I suspect the problem is it waiting for something, but I have no clue what, the program never reaches 100% of CPU, GPU, RAM or I/O use.
Until recently, I've only worked on projects with single-threading, or where the threads were very simple (example: usually an extra thread just to ensure the UI is not locked while the program works, or once I made a game engine with a separate thread to handle .XM and .IT files music, so that the main thread could do everything, while the other thread in another core could take care of decoding those files).
This program has several threads, and they don't do parallel work on the same tasks, each thread has its own completely separate purpose (for example one thread is dedicated to handling all sound-related API calls to the OS).
I downloaded Microsoft performance tools, there is a blog by an ex-Valve employee that explains that they work to do this, but although I even managed to make some profiles and whatnot, I don't really understood what I am seeing, it is only a bunch of pretty graphs to me (except the CPU use graph, that I already knew from doing sample-based profiling on single-threaded apps), so, how I find why the program is waiting on something? Or how I find what is it waiting for? How I find what thread is blocking the others?

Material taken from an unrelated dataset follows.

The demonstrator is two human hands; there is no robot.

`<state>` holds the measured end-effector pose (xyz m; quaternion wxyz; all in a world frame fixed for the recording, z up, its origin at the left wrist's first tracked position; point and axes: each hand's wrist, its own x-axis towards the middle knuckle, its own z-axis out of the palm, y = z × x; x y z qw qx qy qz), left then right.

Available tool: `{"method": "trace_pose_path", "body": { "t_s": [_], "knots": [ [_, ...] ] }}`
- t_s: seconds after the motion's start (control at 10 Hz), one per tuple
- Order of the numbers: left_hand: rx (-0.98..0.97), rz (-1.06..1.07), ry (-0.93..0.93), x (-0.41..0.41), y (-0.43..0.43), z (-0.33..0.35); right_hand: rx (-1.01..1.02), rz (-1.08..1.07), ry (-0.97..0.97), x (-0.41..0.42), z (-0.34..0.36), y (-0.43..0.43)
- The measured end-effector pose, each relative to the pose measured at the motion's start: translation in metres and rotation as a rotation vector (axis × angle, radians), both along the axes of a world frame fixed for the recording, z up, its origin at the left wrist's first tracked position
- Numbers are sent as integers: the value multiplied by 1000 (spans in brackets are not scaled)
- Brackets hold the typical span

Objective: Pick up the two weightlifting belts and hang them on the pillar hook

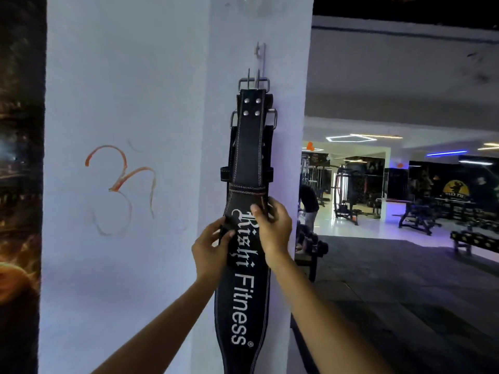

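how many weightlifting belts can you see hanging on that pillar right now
2. The front belt hangs flat on the pillar, lettering outward, gripped by both hands. The second belt sits directly behind it, mostly hidden; only its buckle and edges show.

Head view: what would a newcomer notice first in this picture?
First, the black belt with white lettering, which hangs down the white pillar in the middle of the picture, its metal buckle just below the hook. Next, the left hand and the right hand, which grip the belt's two edges halfway down. An orange symbol is drawn on the pillar to the left, and a lit gym floor lies to the right.
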<state>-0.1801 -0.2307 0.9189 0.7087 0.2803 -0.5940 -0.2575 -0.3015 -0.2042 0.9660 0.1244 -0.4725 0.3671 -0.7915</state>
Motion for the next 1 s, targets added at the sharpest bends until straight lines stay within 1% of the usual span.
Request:
{"method": "trace_pose_path", "body": {
  "t_s": [0.1,0.2,0.3,0.4,0.5,0.6,0.7,0.8,0.9,1.0],
  "knots": [
    [167,15,95,3,1,-33,133,15,49,-11,-54,3],
    [354,-98,99,11,-3,-64,297,46,94,-23,-103,11],
    [452,-176,49,17,-1,-96,433,99,65,-30,-142,18],
    [521,-189,59,18,7,-122,521,123,91,-35,-167,25],
    [566,-205,108,17,14,-133,539,89,150,-37,-174,29],
    [617,-254,111,18,16,-130,577,67,222,-36,-172,32],
    [650,-229,-14,21,17,-127,644,13,262,-34,-178,33],
    [576,23,-258,26,27,-128,643,-55,235,-29,-189,37],
    [420,168,-436,35,44,-140,526,-287,268,-24,-208,45],
    [341,287,-597,44,55,-139,363,-553,427,-24,-210,48]
  ]
}}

I look at is as an alternation between two things:
a) measuring overall time, for which all you need is some kind of timer, and
b) finding speedups, which does not mean measuring, in spite of what a lot of people have been told.
Each time you find a speedup, you time the results and do it again.
That's the alternation.
To find speedups, the method I and many people use is random pausing.
The idea is, you get the program running under a debugger and manually interrupt it, several times.
Each time, you examine the state of every thread, including the call stack.
It is very crude, and it is very effective.
The reason this works is that the only way the program can go faster is if it is doing an activity that you can remove, and if that saves a certain fraction of time, you are at least that likely to see it on every pause.
This works whether it is doing I/O, waiting for something, or computing.
It sees things that profilers do not expose, because they make summaries from which speedups can easily hide.
Performance Wizard in Visual Studio Performance and Diagnostics Hub has "Resource contention data" profiling regime which allows to analyze concurrency contention among threads, i.e. how the overall performance of a program is impacted by threads waiting on other threads. Please refer to this blog post for more details.
PerfView is an extremely powerful profiling tool which allows one to analyze the impact of service threads and tasks to the overall performance of the program. Here is the PerfView Tutorial available.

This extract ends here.